Yes, inside nearly every new camera box is an entry level image editor. It's nice - and amazing - that they are included with most cameras, because there is an awful lot that can be done with even the watered down versions of well known image editors. Example: Adobe Photoshop Elements is one of the more common, popular, and powerful editors found in those boxes. It does probably eighty percent of what the full program (Adobe Photoshop) does, which is probably 90% of what most will ever need. Removing red-eye, cropping, resizing, lightening, darking, color processing - it's all there.

Just like I don't go off on rants about the evils of digital, I won't indulge in some diatribe that suggests image editors are ruining photography.

But . . . . . . I do think they have the potential to ruin some potential photographers.

The danger, I think, is that it's tempting to treat the software in the bottom of the camera box like a toy suprise, and to use it to "fix" every image. It's a slippery slope, because the potential photographer can go from concentrating on the best possible composition at the time of exposure to thinking "I'll just fix it later". I can see strong evidence of this thinking in how often I'm asked how add, remove, or drastically alter things with PhotoShop; many seem to view it and software like it as a "photo fixer" rather than a digital darkroom.

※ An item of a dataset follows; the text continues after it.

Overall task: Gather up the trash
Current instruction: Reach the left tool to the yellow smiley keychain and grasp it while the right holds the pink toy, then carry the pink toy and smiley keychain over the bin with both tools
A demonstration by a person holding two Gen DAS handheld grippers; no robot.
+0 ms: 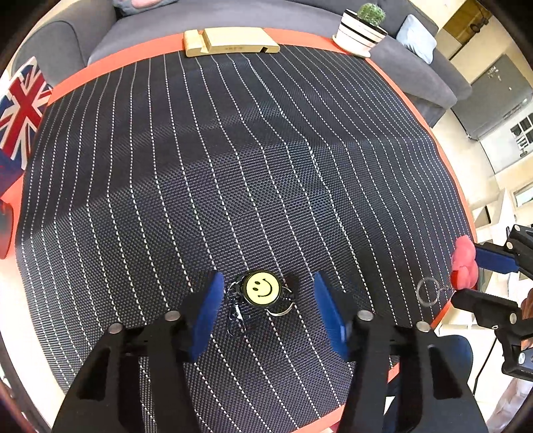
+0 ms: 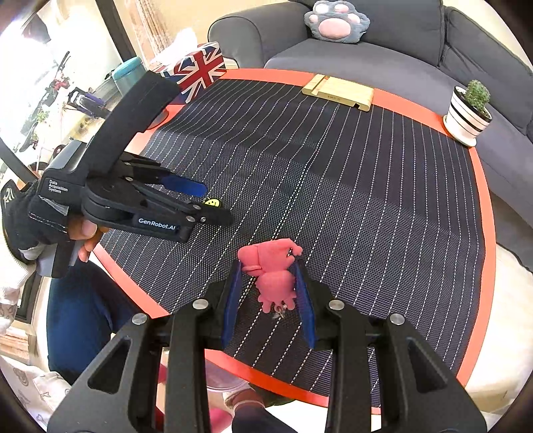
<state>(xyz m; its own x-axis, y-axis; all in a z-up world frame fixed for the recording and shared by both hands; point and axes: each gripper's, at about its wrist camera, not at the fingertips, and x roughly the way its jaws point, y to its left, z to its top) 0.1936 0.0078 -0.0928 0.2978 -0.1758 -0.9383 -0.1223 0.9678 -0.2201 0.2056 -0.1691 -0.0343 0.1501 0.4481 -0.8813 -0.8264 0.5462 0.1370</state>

If you read acclaimed photographer John Sexton's books about darkroom and printing, you will quickly learn the extraordinary amount of time he puts into preparing a print. Just one print. You will be stunned when you read how often he feels his prints fall short of his standards, and then fall straight into his trash without anyone but himself ever seeing them. Professional photographers working in the digital medium are doing much of the same in their "digital" darkrooms. If you see them spending large amounts of time working on one photograph, it's not because they think they can fix it or transform it into something great. It's because they captured something beyond the ordinary with the camera, and have decided it's worthy of preparing for the best possible print.

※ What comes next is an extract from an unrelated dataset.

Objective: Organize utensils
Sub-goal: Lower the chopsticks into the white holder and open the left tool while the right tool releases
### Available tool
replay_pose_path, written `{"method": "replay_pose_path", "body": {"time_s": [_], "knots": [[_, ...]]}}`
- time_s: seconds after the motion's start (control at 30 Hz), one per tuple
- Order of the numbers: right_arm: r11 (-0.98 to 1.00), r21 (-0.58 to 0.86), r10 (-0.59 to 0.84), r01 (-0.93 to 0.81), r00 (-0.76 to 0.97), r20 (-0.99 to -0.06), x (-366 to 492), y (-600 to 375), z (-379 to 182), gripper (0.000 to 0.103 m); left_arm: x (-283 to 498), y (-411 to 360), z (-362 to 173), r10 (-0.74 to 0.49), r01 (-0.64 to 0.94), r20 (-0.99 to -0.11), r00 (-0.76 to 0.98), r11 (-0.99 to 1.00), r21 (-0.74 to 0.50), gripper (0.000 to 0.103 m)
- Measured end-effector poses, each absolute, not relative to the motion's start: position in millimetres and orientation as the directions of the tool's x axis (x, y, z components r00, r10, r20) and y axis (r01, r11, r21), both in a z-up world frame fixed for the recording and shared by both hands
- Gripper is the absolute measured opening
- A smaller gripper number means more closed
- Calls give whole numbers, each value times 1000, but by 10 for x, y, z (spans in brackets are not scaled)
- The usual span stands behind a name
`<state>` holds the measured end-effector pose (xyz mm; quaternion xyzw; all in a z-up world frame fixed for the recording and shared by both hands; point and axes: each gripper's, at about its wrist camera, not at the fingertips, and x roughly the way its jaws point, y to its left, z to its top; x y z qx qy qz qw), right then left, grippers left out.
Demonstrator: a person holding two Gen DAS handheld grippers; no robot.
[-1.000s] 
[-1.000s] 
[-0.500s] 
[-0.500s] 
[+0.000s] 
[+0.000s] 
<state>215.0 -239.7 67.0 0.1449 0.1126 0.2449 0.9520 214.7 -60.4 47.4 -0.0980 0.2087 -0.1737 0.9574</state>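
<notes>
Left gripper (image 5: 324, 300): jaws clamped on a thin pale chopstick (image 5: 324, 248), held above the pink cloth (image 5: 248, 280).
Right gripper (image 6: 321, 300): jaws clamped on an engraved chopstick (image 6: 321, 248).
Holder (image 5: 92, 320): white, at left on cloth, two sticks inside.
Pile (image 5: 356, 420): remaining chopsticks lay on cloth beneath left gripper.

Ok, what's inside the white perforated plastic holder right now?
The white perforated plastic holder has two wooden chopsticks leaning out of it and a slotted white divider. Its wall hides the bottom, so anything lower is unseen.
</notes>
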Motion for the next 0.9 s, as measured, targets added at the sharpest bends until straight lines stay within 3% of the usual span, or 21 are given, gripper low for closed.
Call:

So what is there to spend hours on preparing for print if we are not fixing something, removing something, or adding something that was not there in the first place? Most of the work is born out of trying to communicate as powerfully as possible the subject in the photograph.

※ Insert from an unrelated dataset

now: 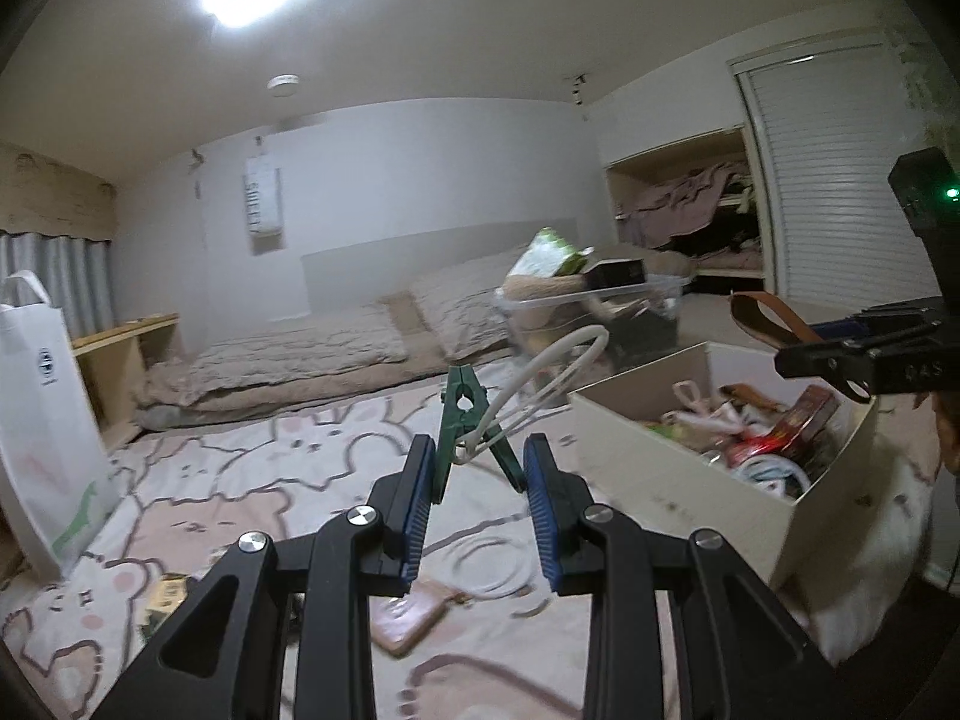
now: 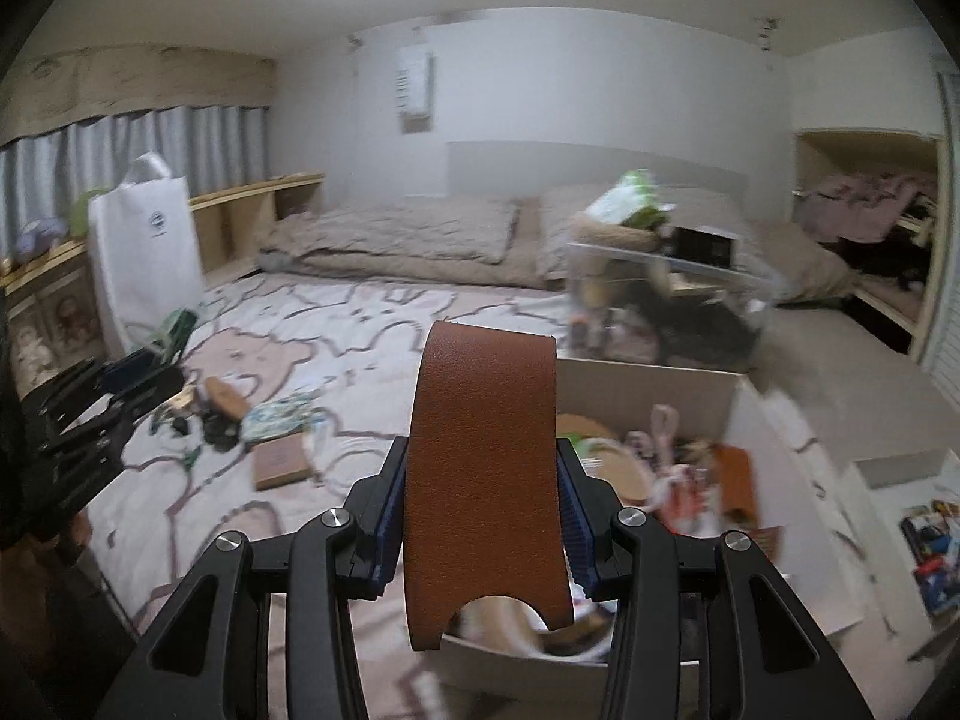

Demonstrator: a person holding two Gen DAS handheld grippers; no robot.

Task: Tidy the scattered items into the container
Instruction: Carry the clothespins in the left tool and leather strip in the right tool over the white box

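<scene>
My left gripper point(image 1: 480, 474) is shut on the legs of a green clothespin point(image 1: 465, 414), which has a white cord loop point(image 1: 558, 372) hanging through it. It hangs above the rug, left of the open cream box point(image 1: 678, 474) that is filled with small items. My right gripper point(image 2: 483, 468) is shut on a curved brown leather strap point(image 2: 480, 396) over the near side of the same box point(image 2: 648, 378). The left wrist view shows the right gripper point(image 1: 822, 360) and strap point(image 1: 768, 312) above the box. In the right wrist view the left gripper point(image 2: 144, 366) is at far left.
Loose items lie on the patterned rug: a brown wallet point(image 2: 282, 462), a patterned pouch point(image 2: 279, 417), a white ring point(image 1: 492, 570). A white tote bag point(image 2: 144, 252) stands at left. A clear full bin point(image 2: 666, 300) sits behind the box, with bedding point(image 2: 408, 240) beyond.
</scene>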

It begins with cropping: One of the toughest photographic temptations to resist is trying to fit "everything" into the viewfinder before releasing the shutter. That is fine for vacation pictures. For many other types of photography, though, it's the quickest way to create non-captivating photograph. The viewer's eye and brain searches to learn what a photograph is about, and leaving in everything distracts the viewer and takes away from the subject. If you don't believe me, try this exersize in taking and making a photojournalistic portrait: Take your subject outside for the photograph, and include much of he surroundings. Once you have your image up on screen, zoom in on your subject and do some aggressive cropping. Remove as much of those surroundings as you can AND cut off part of the top of your subject's head and maybe even an ear or limb. How did it feel cutting off part of your subject's head? If it was very uncomfortable, you probably started your photographic journey fairly recently - and there is nothing wrong with that. We all start somewhere. However, most viewers will find the cropped portrait far more interesting and appealing (see the example to the right). If you performed your surgery without getting squemish, you have probably been on your journey for at least a bit longer. There have been countless times where I have spent 20 minutes or more carefully considering where to crop to achieve the most simple photograph, while at the same time saying the most I can about the subject. It is remarkably difficult to make a "simple" yet captivating photograph.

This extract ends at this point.